→ Task statement: Please output the section of the listing below that opens with the line containing "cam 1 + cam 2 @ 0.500" and closes with the line containing "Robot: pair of", exactly and with nothing else.

***

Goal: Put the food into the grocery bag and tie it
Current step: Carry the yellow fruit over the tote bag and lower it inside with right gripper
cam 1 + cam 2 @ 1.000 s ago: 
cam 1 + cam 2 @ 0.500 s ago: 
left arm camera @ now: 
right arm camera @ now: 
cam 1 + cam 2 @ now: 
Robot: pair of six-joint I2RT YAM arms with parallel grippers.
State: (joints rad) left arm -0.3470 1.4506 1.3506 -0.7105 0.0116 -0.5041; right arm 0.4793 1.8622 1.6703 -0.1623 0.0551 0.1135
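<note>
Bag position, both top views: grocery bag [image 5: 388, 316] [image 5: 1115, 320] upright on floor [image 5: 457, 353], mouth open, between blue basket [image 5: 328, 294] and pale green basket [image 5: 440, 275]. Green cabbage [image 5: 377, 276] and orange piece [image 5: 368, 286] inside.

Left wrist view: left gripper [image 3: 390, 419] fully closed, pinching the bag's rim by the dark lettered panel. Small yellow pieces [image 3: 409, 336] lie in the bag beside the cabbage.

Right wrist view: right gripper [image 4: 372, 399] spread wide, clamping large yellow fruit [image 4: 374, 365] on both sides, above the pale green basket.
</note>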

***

→ Output below:
cam 1 + cam 2 @ 0.500 s ago: 
left arm camera @ now: 
right arm camera @ now: 
cam 1 + cam 2 @ now: 
Robot: pair of six-joint I2RT YAM arms with parallel grippers.

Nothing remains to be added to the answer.